Technical & technological learning path

  • ECTS credits: 21
  • Study hours: 630
  • Courses: 6 (physics, chemistry, electrical and electronics engineering, materials science, mechanical engineering, civil engineering)
  • Final competences:  students need insight in some of the fundamental concepts in the domains of physics (mechanics, thermodynamics, waves and oscillations, electricity, magnetism etc) and chemistry (chemical reactions and processes).. In addition, students also need insight in engineering concepts (possibly related to domains as electrical and electronics engineering, materials science, mechanical engineering, civil engineering).

Operations & information management learning path

  • ECTS credits: 18
  • Study hours:  540
  • Courses: 3 (production technology, operations management, operations research)
  • Final competences: students need knowledge of the general structure,  organisation of a production process and specific processes in the main industrial sectors. They should be able to situate industrial production within its broader socio-economical context, with attention for sustainability aspects. In addition, they should understand the strategic importance and complexity of operations management and understand theoretical concepts of operations management (e.g. inventory management, production management, facility layout, etc). Students should have insight in the concepts of modelling, optimisation, duality, shadow prices, reduced cost, algorithms, linear and non-linear optimisation, heuristics, decision trees, deterministic and stochastic processes, etc. 

Informatics learning path

  • ECTS credits: 18
  • Study hours: 540
  • Courses: 4 (informatics, object-oriented programming, algorithms and data structures, database systems)
  • Final competences: student should understand the fundamentals of Computer Science and information and communication technologies and apply abstraction and algorithmic thinking when solving data processing problems. They should know the principles of object orientation, setting up data structures and algorithms in programming and be able to, given a program design,  develop a correct programming implementation in the programming language of choice (Java, Python, C, C++, C#, Julia, etc). Finally, they have to be able to analyse and develop conceptual models (business process models, data models) and database models and understand SQL statements for defining databases and updating/querying data and NoSQL databases

In case these learning paths all not all present in the candidate's educational background, the committee will decide if admission to the preparatory programme for international students is possible. 

2. Language requirements

English level B2 is required upon enrolment: check the accepted language proofs.

3. Additional faculty requirements

he Faculty of Economics and Business Administration requires all non-EEA applicants to add a GMAT or GRE test score to the application file. Non-EEA applicants who fail to submit a GMAT or GRE test score, will not be considered for academic admission. EEA students are strongly advised to add a GMAT or GRE test score to their application file since the faculty will be granting 8 scholarships to students with outstanding scores on the GMAT or GRE test.

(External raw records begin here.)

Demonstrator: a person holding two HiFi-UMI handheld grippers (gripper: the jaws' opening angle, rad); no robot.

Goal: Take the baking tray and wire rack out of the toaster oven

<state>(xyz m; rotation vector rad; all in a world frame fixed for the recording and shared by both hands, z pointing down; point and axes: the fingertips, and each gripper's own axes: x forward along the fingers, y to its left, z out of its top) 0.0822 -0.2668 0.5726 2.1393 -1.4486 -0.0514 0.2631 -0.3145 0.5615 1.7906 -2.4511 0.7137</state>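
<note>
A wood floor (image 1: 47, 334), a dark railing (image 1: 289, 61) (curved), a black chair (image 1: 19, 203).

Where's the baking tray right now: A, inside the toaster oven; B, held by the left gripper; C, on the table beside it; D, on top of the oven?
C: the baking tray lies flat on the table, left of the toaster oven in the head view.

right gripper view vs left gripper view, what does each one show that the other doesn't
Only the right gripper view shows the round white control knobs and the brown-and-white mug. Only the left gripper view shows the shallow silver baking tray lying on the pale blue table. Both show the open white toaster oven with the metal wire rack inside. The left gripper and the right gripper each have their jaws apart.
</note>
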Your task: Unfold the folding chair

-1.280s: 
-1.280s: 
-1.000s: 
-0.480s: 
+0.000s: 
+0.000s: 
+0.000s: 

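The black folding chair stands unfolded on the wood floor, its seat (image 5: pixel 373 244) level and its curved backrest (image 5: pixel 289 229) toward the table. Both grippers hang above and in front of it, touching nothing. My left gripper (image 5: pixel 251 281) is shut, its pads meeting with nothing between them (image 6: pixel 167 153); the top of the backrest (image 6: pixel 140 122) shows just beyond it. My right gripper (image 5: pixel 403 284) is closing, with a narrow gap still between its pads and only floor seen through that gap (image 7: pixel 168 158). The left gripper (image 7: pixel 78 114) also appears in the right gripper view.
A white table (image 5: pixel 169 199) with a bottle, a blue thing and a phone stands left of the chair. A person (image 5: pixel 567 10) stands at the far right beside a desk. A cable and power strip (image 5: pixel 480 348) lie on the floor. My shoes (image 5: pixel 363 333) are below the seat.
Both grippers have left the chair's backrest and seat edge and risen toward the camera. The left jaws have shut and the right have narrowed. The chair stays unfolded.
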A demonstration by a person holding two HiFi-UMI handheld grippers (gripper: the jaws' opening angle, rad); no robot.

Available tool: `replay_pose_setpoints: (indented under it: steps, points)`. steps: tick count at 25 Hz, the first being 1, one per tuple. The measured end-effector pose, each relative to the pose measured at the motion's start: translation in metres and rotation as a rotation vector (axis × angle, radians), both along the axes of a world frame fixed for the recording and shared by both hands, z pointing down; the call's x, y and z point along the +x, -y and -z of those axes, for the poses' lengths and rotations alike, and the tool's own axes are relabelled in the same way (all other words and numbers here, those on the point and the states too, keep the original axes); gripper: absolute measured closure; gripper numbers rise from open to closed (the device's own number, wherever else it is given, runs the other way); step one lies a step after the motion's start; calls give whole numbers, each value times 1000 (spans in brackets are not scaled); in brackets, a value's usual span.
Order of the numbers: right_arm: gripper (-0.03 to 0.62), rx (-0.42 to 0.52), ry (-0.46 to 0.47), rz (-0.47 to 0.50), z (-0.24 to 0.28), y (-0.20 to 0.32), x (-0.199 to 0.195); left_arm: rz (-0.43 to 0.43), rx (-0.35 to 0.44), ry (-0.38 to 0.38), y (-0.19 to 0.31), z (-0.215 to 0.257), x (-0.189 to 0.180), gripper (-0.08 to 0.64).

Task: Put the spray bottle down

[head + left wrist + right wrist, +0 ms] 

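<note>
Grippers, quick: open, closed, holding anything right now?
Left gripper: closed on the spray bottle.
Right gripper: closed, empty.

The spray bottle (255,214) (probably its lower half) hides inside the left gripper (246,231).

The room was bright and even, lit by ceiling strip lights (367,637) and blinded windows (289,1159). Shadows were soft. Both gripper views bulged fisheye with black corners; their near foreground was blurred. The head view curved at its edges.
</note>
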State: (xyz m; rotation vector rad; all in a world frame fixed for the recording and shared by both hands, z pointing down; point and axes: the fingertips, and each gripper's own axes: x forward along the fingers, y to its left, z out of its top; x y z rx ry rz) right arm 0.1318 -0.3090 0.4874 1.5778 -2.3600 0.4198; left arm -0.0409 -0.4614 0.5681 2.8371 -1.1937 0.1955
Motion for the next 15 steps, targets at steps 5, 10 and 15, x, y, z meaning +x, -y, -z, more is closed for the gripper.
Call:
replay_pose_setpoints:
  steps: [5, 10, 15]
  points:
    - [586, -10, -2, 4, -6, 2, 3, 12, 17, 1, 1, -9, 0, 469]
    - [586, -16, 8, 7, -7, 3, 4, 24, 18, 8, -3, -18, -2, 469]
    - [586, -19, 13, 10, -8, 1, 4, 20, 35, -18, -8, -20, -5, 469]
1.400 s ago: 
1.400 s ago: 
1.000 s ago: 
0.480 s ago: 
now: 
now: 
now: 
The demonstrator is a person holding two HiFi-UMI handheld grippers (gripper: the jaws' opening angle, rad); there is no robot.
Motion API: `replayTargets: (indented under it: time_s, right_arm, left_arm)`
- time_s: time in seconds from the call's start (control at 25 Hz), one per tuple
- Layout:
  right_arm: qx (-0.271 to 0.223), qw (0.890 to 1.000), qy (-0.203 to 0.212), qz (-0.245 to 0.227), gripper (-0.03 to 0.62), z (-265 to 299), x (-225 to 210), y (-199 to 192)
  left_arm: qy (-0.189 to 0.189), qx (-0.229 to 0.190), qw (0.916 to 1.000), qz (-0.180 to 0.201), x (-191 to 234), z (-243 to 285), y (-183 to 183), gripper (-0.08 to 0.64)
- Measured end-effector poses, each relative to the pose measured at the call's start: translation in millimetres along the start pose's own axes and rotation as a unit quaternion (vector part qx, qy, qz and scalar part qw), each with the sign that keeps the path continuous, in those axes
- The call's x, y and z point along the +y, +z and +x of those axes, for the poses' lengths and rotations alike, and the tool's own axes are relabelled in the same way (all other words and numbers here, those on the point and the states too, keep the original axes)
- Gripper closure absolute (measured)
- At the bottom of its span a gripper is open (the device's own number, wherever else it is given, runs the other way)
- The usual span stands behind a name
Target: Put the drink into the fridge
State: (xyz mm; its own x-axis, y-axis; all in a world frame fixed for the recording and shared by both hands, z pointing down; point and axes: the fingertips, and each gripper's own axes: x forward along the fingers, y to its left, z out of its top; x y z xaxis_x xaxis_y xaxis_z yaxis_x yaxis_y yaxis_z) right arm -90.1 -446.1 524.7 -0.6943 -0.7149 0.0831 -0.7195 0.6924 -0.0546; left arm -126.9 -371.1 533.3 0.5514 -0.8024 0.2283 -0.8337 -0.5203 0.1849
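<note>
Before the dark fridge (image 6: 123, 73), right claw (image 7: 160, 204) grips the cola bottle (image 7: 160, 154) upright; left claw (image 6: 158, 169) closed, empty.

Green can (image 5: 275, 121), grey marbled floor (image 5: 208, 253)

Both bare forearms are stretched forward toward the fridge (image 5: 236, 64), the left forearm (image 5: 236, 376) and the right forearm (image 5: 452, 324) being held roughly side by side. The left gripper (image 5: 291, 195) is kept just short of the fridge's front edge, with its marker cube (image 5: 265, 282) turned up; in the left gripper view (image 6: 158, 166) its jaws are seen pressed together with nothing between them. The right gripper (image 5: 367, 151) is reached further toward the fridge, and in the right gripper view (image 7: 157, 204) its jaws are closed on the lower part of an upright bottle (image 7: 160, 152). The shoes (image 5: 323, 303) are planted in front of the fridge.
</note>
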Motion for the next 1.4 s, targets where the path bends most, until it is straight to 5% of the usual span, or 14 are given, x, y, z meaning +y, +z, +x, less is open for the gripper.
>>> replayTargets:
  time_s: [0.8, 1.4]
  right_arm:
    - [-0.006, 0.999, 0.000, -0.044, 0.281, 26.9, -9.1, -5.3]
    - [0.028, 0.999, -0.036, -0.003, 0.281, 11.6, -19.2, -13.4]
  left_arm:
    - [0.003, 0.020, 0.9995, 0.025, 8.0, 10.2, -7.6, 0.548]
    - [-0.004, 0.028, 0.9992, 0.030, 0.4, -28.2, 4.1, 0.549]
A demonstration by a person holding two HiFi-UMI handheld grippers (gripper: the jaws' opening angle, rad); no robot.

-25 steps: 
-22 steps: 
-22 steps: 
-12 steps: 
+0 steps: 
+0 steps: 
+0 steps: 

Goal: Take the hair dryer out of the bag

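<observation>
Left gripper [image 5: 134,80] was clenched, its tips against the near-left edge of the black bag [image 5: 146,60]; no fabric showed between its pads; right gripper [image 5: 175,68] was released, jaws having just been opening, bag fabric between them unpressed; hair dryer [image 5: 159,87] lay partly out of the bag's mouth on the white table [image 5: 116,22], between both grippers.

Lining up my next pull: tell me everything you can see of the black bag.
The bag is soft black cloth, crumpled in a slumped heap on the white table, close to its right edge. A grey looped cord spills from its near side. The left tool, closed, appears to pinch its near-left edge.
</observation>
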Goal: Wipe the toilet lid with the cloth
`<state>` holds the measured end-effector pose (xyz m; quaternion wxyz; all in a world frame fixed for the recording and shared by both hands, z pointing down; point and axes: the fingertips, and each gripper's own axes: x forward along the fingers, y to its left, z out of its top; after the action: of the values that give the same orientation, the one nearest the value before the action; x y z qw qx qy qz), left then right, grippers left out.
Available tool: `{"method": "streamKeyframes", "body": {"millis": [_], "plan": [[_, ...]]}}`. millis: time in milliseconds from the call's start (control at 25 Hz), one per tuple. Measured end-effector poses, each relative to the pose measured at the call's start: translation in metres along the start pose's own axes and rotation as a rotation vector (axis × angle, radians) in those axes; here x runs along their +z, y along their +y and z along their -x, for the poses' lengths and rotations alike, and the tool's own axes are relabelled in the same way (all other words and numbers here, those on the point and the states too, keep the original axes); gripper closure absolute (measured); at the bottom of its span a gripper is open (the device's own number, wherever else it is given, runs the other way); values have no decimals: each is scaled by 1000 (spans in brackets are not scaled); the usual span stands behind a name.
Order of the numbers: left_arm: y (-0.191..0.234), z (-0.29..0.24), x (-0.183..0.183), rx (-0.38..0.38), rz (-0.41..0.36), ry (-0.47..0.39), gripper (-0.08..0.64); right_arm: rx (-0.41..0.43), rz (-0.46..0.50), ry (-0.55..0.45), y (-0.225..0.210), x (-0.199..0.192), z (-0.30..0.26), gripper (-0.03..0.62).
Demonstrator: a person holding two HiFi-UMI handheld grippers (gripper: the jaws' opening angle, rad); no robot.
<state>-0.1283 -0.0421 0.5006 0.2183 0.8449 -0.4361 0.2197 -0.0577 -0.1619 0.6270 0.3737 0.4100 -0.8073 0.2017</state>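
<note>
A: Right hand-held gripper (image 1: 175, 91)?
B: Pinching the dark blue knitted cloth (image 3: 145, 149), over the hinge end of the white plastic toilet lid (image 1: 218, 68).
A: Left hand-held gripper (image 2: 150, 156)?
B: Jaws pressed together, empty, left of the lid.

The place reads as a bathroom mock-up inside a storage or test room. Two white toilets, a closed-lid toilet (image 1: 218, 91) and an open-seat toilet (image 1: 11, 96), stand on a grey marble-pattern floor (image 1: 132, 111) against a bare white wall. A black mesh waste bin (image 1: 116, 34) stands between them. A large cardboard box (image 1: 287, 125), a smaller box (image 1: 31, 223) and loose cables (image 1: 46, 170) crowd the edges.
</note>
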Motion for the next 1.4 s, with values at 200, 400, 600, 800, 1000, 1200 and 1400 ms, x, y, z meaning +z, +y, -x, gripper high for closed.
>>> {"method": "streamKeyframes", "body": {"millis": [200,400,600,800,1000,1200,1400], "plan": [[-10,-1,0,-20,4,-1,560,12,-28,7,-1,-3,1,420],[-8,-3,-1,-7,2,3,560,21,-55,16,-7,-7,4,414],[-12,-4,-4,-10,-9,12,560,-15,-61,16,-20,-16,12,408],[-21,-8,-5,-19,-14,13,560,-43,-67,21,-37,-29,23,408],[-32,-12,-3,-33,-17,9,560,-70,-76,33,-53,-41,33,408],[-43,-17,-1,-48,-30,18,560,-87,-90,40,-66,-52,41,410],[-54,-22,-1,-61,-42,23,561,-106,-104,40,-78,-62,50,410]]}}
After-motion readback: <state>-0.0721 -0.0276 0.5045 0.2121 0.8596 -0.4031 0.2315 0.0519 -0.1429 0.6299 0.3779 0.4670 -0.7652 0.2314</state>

The faculty determined the minimum scores an applicant should obtain. Provided the applicants adopt an appropriate study attitude, this score gives a positive indication of their chances of success in the study programme. A lower score is insufficient and implies the applicants would have considerable difficulties in successfully completing the study programme, therefore, these applications will be refused.

The GMAT or GRE test is valid for maximum 5 years after the test date.

The institutional code for Ghent University that students can use to send their score report is 2643.

GMAT

  • 49 on quantitative reasoning
  • total score of 600

GMAT Focus

  • 81 on quantitative reasoning
  • total score of 565

GRE

  • 162 on quantitative reasoning
  • 152 on verbal reasoning
A faculty scholarship of €10.000 will be granted to the top 3 students with the highest GMAT or GRE scores.